Terapia para la depresión online: apoyo profesional estés donde estés
La psicoterapia online ofrece una serie de ventajas a tener en cuenta en el tratamiento de la depresión y de sus problemáticas asociadas.
- La psicoterapia online facilita el acceso a personas que presentan dificultades para asistir a las sesiones presenciales ya sea por diversidad funcional, residencia en zonas remotas o saturadas o disponibilidad horaria.
- La psicoterapia online también ofrece una oportunidad a aquellas personas que requieren una atención especializada y que no está disponible en su zona de residencia.
- La terapia online también ofrece una mayor eficiencia, ya que el paciente percibe cómo se reduce el tiempo y gastos relativos al desplazamiento.
- El uso de videollamada también ofrece la posibilidad de mantener un contacto regular y continuado para aquellas personas con movilidad geográfica y/o horarios cambiantes.
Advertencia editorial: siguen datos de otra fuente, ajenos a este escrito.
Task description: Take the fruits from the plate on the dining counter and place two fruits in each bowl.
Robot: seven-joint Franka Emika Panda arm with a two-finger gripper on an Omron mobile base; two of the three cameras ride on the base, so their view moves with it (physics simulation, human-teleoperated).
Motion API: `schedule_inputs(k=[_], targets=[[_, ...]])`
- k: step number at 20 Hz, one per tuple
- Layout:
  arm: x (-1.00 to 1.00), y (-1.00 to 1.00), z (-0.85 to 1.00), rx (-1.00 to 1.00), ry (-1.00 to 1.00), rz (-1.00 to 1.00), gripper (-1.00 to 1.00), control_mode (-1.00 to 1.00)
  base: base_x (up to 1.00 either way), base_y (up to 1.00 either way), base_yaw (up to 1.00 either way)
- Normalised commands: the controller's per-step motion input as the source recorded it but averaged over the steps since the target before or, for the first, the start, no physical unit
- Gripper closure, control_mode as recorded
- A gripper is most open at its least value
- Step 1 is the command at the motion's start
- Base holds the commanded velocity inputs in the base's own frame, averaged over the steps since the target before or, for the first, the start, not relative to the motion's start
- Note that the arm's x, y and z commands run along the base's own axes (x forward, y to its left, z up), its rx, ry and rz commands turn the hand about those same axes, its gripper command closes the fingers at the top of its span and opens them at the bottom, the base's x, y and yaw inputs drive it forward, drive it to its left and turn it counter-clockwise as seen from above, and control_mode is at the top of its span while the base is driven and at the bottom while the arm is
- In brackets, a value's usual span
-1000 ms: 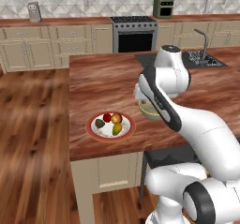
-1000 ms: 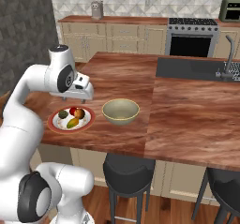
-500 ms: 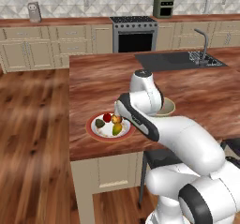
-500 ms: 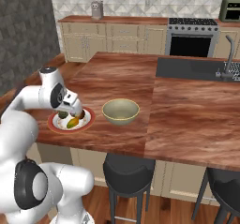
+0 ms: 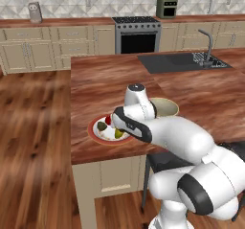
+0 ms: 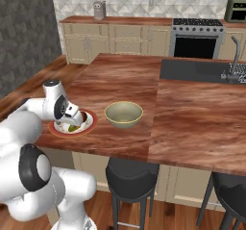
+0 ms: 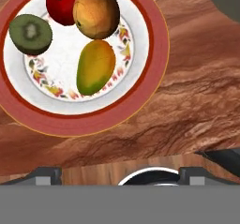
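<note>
On the dining counter (image 7: 197,101) sits the red-rimmed plate (image 7: 154,45) holding the fruits: a dark green-brown oval (image 7: 30,33), a small red one (image 7: 61,5), an orange-brown round one (image 7: 96,12) and a yellow-green oblong one (image 7: 95,66). My gripper (image 7: 121,175) hovers open and empty just above the plate's near edge. From the base views the gripper (image 5: 118,126) (image 6: 75,119) leans over the plate (image 5: 93,133) (image 6: 91,123) and covers part of the fruit. The olive bowl (image 5: 165,107) (image 6: 124,114) stands to the plate's right and looks empty.
The plate lies close to the counter's front edge (image 5: 110,155). A black sink (image 5: 179,62) with a faucet (image 5: 206,46) is inset at the far right. Dark stools (image 6: 129,172) stand below the counter edge. A steel stove (image 5: 137,35) is against the back wall.
The arm has swung from above the bowl over to the plate and come down low over it. The jaws have spread a little wider.
</note>
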Motion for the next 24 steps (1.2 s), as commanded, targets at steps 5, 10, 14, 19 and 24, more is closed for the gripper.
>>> schedule_inputs(k=[5, 10, 14, 19, 24], targets=[[0.38, 0.15, -0.06, 0.0, 0.01, 0.0, -1.0, -1.0, 0.0, 0.0, 0.0], [0.48, 0.13, -0.33, 0.0, 0.01, 0.0, -1.0, -1.0, 0.0, 0.0, 0.0], [0.36, 0.01, -0.43, 0.0, 0.0, 0.0, -1.0, -1.0, 0.0, 0.0, 0.0], [0.2, 0.0, -0.36, 0.0, 0.0, 0.0, -1.0, -1.0, 0.0, 0.0, 0.0], [0.15, 0.03, -0.21, 0.0, 0.0, 0.0, -1.0, -1.0, 0.0, 0.0, 0.0]])
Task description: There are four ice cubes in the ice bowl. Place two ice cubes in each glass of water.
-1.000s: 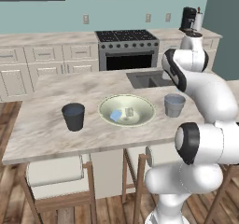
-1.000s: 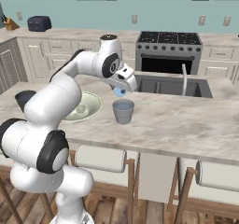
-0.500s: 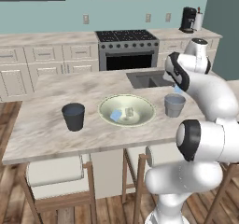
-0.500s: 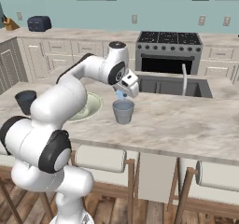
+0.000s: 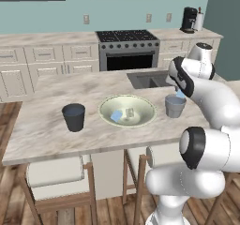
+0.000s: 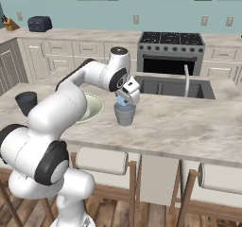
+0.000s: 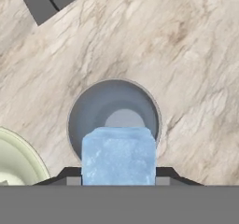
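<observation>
You are looking at the gripper [image 7: 118,178] gripping an ice cube [image 7: 118,156] between its two fingertips, jaws drawn in on the cube's sides. In the hand view the cube is sitting right over the mouth of the lighter grey glass [image 7: 114,120], which is standing directly below the gripper on the marble counter [image 7: 186,69].

From the right base view, the gripper [image 6: 124,100] is hanging just above that glass [image 6: 125,114], cube [image 6: 122,100] at its tip, apart from the rim. The left base view is showing the same: cube [image 5: 180,93] above glass [image 5: 175,106].

To the gripper's left, just beside the glass, the ice bowl [image 5: 141,118] is lying with two more cubes, one blue [image 5: 116,116] and one paler [image 5: 130,112]. Farther that way, well apart, the dark charcoal glass [image 5: 74,117] is standing upright. Beyond the gripper, the sink [image 6: 176,87] is sitting set into the counter.
</observation>
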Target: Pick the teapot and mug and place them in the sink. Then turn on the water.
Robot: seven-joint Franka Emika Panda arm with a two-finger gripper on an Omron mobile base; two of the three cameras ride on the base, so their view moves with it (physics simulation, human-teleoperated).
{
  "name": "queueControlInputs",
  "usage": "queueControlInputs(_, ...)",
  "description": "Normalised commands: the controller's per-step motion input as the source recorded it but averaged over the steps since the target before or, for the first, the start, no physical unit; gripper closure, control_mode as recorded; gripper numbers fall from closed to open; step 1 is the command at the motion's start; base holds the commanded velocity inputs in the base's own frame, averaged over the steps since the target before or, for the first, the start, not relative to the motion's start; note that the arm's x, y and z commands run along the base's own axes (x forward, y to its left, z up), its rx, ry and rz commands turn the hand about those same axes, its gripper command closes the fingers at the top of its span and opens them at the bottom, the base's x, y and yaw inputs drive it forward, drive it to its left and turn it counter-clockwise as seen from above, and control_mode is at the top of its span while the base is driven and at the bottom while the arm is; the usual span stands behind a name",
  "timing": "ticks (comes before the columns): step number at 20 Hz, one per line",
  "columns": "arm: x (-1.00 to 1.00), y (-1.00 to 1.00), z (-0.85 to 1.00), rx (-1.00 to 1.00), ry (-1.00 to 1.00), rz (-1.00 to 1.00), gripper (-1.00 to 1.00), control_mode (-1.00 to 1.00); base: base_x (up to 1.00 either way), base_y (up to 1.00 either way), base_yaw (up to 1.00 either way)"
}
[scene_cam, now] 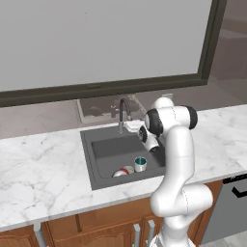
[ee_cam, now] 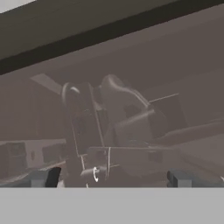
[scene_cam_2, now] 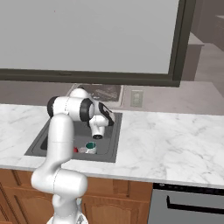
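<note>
Teapot (scene_cam: 123, 171) and mug (scene_cam: 140, 164) sit side by side in the sink (scene_cam: 103, 149), at its front edge, below and nearer the robot than the gripper (ee_cam: 113, 177). Gripper fingers stand wide apart, holding nothing, pointed at the tap (scene_cam: 123, 114), which rises close in front, between the fingertips (ee_cam: 43, 177).

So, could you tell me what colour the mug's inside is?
Teal-green, clearest in the left base view: mug.
</note>
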Motion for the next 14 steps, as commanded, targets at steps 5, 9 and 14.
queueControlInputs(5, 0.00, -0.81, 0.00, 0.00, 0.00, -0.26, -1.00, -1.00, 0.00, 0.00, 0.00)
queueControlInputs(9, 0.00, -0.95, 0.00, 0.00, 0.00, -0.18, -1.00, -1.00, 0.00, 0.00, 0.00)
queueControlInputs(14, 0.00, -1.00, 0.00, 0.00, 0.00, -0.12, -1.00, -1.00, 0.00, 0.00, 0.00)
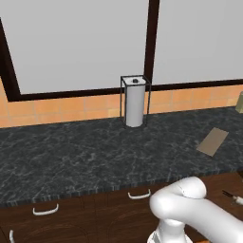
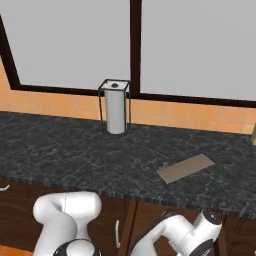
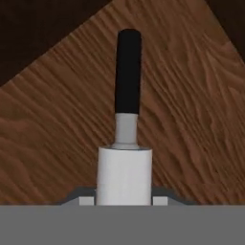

- Por último, en el actual contexto de cambio social y cultural, la comunicación a través de videoconferencia se está naturalizando. Existe un creciente número de investigaciones que validan el uso de las tecnologías en la intervención psicoterapéutica.
¿Cuándo no es conveniente terapia online?
- Cuando se dan una serie de riesgos clínicos, especialmente cuando existe ideación suicida y/o comportamiento autolesivo. También debe descartarse su utilización en caso de trastorno mental grave.
- Cuando el paciente no dispone de la tecnología adecuada (es necesario un ordenador o tableta y el programa Skype) o un lugar que ofrezca privacidad para el desarrollo de las sesiones. Otra línea roja se relaciona con la edad del paciente, la terapia online no es adecuada para atención infantil.